A standard version of SQL has been adopted by the American National Standards Institute, and by ISO, an international standards group. The text cautions us that this version of SQL is usually a subset of the version being used in a vendor's DBMS product. There are often enhancements to the language in each version whose syntaxes vary from one vendor to another. This makes it unlikely that a company using one DBMS for complex work could move their code to another DBMS without recoding to match the new DBMS's syntax.
That being said, the text moves on to discuss standard SQL commands that fall under the data definition category.
Data Definition Commands
The text presents a small database with five tables in Figure
7.1, which is an Entity Relationship Diagram.
You should look at the relationships between these tables in the text. Realize that the instances in the Line table are actually parts of invoices. That table was created as a separate table from the Invoice table to resolve dependency problems.

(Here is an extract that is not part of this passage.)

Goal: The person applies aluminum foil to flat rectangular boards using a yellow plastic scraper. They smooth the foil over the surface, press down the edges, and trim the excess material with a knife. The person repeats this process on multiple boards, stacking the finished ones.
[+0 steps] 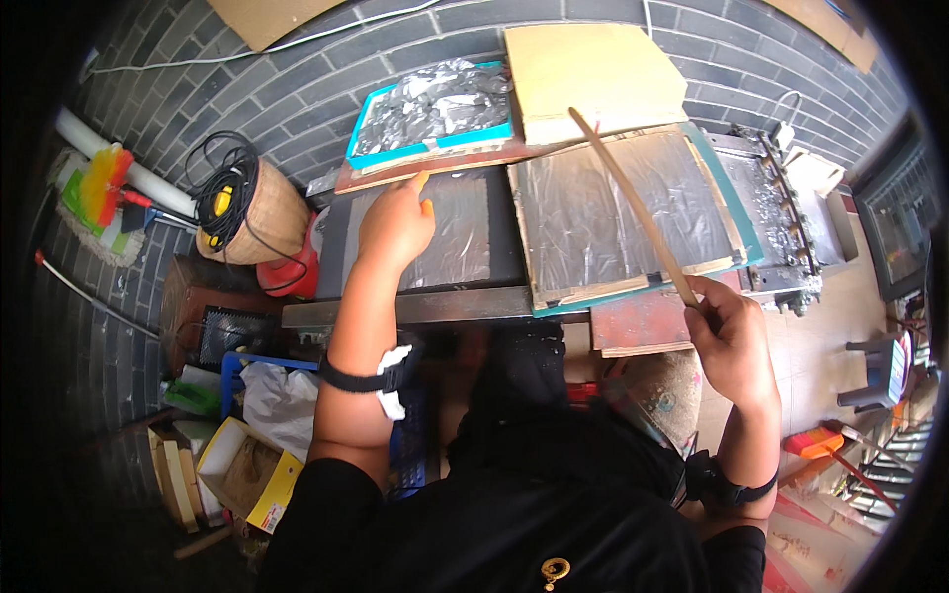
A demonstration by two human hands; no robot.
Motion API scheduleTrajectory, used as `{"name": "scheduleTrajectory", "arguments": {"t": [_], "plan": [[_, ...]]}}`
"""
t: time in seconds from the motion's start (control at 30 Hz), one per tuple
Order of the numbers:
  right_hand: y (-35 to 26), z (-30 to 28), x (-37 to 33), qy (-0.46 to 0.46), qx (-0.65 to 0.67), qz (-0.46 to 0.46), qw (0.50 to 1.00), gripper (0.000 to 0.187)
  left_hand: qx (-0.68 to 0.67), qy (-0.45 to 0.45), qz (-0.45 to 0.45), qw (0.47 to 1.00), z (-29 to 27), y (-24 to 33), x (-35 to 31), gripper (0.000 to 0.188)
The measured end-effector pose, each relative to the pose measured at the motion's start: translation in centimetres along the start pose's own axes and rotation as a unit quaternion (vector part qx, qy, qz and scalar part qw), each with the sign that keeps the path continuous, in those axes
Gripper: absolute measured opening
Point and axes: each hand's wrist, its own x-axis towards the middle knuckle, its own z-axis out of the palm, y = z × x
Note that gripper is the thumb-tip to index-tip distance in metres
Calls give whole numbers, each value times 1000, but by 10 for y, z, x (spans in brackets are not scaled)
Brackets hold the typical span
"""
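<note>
My right hand grips the lower end of a long thin wooden stick, which slants up and left across a framed panel. Crinkled grey film covers this panel, held in a pale wooden frame on a green board. To its left, my left hand is over a black board bearing another smooth grey sheet. Its thumb and forefinger stand apart with nothing visible between them; the other fingers are partly hidden.
Behind the boards stand a blue tray heaped with silvery foil pieces and a yellow board. A metal frame device sits at the right. A basket with a coiled black cable is at the left, above an opened yellow box.
</note>
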Motion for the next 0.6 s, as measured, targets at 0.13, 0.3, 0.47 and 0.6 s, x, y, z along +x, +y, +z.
{"name": "scheduleTrajectory", "arguments": {"t": [0.13, 0.3, 0.47, 0.6], "plan": [[21, -20, -26, 61, 39, 68, 995, 28, -105, 40, 25, 993, 5, 32, -24, 42], [39, -39, -69, 92, 53, 114, 988, 28, -185, 71, 110, 974, 21, 81, -39, 37], [31, -46, -105, 39, 29, 163, 985, 30, -221, 84, 241, 941, 34, 142, -45, 38], [49, -52, -123, 97, 33, 185, 977, 32, -193, 85, 313, 926, 45, 183, -52, 41]]}}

For this discussion, the text uses mainly the Product and Vendor tables. The text presents a long discussion of the database which is probably pretty boring to all of us. Its purpose is to show you that the ERD and the business rules are needed to generate reasons for the tables to exist as they do. We can examine this data in class. For these notes, let's move ahead to section 7-2d of the chapter. This skips the creation of a database space, which has often not been possible with MySQL. We are planning to use MySQL for the platform in this class. If you want to download it and install it on your own Windows computer, you may find it useful to watch this video about doing so. I recommend that you watch it with the playback speed set to 1.5 times normal.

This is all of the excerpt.